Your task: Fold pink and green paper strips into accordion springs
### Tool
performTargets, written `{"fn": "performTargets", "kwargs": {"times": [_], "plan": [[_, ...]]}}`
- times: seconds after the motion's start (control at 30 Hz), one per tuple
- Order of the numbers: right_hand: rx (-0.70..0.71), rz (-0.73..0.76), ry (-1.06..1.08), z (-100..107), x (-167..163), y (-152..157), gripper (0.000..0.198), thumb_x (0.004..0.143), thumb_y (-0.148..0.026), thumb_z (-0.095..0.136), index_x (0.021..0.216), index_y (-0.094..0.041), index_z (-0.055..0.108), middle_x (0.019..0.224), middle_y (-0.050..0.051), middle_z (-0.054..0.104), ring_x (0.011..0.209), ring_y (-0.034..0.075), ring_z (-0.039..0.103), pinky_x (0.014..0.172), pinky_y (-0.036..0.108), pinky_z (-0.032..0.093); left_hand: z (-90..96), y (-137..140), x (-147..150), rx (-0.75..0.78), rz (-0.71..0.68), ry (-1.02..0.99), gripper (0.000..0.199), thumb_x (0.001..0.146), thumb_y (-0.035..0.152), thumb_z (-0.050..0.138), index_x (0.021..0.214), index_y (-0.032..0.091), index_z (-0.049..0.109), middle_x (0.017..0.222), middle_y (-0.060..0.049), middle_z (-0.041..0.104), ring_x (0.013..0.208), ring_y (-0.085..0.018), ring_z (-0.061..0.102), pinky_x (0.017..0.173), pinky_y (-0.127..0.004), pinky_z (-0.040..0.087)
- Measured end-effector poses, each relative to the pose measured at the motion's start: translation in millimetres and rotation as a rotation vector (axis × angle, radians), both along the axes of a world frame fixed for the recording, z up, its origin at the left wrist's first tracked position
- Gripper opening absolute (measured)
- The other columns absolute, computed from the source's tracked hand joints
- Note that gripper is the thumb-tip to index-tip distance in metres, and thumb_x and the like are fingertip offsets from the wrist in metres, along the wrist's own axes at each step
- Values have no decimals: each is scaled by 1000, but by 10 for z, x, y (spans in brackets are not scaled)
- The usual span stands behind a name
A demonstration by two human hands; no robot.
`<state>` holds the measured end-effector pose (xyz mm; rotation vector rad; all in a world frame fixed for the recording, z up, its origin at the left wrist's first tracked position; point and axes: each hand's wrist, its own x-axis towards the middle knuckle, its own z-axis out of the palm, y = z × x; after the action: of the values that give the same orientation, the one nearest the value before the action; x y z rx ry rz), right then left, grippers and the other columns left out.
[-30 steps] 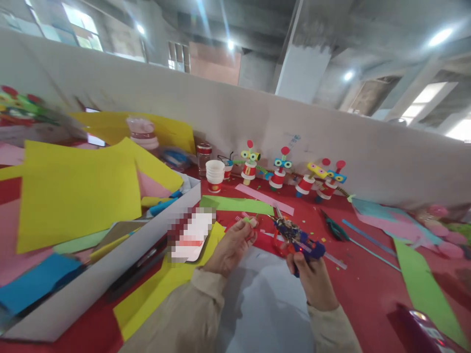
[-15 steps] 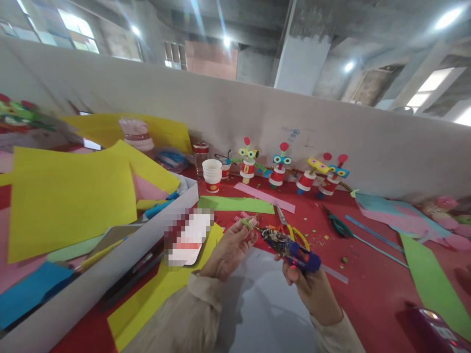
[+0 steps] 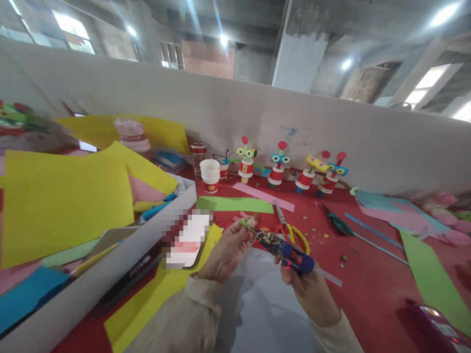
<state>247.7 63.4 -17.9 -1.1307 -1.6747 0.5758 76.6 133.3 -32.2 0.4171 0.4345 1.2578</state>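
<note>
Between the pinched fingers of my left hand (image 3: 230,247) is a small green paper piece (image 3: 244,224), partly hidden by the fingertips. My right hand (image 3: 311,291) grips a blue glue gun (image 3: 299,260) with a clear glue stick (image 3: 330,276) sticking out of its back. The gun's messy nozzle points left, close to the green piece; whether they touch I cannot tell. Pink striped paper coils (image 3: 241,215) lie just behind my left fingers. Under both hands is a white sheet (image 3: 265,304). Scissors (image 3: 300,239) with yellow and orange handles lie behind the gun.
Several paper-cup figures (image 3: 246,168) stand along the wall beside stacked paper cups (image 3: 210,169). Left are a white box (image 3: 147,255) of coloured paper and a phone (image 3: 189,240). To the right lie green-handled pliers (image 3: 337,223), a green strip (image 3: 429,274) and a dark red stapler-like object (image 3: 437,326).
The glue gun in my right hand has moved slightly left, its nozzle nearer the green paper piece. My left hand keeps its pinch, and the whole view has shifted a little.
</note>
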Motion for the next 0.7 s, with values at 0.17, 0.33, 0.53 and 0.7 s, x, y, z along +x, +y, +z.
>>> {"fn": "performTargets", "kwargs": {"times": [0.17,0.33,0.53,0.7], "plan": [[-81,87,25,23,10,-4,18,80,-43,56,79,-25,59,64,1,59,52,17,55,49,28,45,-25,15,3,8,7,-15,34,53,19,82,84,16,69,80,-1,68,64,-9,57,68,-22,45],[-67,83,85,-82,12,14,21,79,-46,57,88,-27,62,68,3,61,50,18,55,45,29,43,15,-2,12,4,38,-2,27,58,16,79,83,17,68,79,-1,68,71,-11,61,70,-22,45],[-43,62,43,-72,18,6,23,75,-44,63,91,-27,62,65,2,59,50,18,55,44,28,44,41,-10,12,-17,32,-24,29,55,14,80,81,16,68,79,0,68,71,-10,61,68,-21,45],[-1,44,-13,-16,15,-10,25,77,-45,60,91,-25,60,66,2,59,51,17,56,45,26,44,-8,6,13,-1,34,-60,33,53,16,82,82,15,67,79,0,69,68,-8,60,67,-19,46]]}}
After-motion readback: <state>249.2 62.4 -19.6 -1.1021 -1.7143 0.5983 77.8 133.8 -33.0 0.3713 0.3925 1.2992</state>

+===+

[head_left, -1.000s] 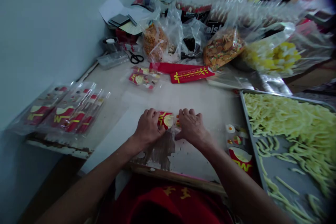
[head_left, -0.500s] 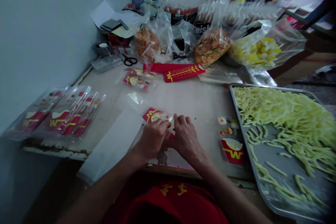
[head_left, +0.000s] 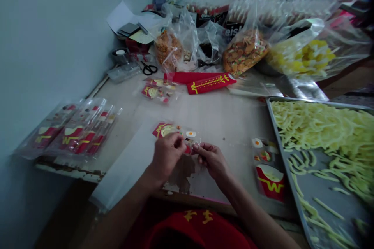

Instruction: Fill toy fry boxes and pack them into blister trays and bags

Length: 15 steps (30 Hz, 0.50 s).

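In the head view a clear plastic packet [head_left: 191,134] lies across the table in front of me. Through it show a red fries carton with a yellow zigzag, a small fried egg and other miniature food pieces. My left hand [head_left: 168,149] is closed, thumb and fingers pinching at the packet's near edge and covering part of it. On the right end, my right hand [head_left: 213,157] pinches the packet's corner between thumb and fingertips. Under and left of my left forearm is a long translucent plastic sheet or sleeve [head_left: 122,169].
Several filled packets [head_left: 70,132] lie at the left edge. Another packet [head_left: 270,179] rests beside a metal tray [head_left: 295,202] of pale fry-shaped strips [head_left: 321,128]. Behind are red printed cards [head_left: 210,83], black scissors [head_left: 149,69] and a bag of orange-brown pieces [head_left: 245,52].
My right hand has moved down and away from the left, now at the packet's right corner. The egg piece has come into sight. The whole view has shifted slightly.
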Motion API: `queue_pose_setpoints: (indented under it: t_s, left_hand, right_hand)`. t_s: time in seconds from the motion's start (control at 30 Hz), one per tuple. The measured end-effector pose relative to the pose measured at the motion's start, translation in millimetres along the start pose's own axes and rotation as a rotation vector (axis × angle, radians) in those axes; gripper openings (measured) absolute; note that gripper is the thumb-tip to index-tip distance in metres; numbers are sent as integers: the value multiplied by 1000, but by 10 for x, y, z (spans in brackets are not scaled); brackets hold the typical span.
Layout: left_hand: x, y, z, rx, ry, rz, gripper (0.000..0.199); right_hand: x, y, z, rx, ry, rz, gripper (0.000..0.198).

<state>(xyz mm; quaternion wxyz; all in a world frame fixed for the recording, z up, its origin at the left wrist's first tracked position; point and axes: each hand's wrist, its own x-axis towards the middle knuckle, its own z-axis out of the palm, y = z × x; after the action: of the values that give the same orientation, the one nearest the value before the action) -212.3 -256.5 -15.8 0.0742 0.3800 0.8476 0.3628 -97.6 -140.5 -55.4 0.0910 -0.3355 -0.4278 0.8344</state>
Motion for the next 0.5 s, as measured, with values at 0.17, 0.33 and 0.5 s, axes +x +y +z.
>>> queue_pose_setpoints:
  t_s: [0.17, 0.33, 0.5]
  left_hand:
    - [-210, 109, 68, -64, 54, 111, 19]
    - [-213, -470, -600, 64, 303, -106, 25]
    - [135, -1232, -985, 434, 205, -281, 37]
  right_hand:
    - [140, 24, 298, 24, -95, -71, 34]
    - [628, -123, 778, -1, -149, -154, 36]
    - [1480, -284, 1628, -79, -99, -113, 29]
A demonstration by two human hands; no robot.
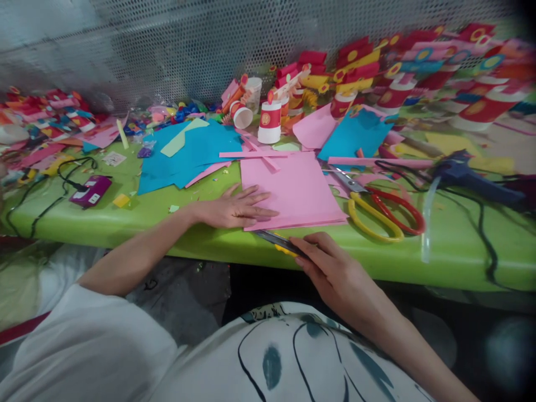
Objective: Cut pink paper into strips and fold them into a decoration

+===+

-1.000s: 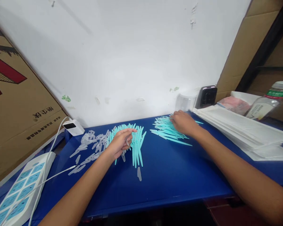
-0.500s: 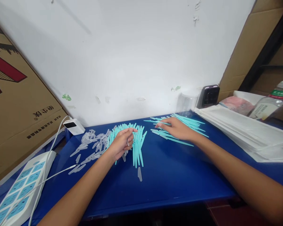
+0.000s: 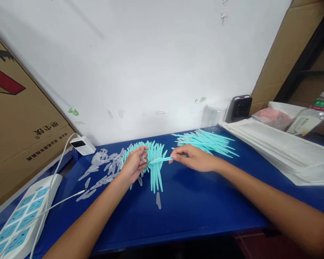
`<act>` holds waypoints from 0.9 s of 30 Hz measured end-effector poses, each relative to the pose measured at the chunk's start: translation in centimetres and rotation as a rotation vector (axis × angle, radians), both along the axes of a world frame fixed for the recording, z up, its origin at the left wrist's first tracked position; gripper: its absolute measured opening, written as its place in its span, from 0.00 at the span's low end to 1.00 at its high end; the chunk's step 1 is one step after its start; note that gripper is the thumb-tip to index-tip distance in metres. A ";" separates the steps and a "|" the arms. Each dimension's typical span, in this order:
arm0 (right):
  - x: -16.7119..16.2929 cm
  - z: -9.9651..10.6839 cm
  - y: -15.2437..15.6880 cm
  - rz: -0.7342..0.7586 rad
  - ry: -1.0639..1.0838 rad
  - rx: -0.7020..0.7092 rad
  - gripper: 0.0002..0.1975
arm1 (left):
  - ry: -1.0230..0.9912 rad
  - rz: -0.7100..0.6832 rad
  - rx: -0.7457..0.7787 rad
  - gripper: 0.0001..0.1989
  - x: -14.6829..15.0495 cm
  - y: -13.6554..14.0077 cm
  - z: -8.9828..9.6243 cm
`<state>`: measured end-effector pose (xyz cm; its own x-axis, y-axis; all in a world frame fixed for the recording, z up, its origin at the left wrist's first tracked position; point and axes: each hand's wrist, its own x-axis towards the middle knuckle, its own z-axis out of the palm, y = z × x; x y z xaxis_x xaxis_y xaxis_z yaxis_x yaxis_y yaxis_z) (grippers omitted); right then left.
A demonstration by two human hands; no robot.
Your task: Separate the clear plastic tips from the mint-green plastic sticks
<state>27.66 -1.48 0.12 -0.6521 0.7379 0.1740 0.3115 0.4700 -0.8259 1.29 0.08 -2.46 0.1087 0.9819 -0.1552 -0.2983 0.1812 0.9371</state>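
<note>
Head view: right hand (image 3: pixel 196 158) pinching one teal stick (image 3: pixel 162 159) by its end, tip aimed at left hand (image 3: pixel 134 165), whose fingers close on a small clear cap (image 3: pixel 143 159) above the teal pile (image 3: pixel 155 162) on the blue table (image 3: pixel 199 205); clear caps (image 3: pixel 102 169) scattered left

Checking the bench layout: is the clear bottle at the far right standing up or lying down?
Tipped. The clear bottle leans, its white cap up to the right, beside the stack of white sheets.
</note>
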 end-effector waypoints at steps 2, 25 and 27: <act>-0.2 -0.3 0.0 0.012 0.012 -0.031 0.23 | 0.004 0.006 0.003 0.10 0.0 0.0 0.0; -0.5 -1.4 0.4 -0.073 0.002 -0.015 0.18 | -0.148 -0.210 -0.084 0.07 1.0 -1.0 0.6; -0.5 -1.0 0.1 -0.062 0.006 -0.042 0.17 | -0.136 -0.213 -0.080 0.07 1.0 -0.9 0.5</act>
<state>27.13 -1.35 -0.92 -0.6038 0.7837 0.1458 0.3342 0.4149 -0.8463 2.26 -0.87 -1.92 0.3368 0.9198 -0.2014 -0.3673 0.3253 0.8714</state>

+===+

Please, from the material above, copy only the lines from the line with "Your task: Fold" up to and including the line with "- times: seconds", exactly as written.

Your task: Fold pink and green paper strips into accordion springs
### Tool
performTargets, written `{"fn": "performTargets", "kwargs": {"times": [_], "plan": [[_, ...]]}}`
- times: seconds after the motion's start (control at 30 Hz), one per tuple

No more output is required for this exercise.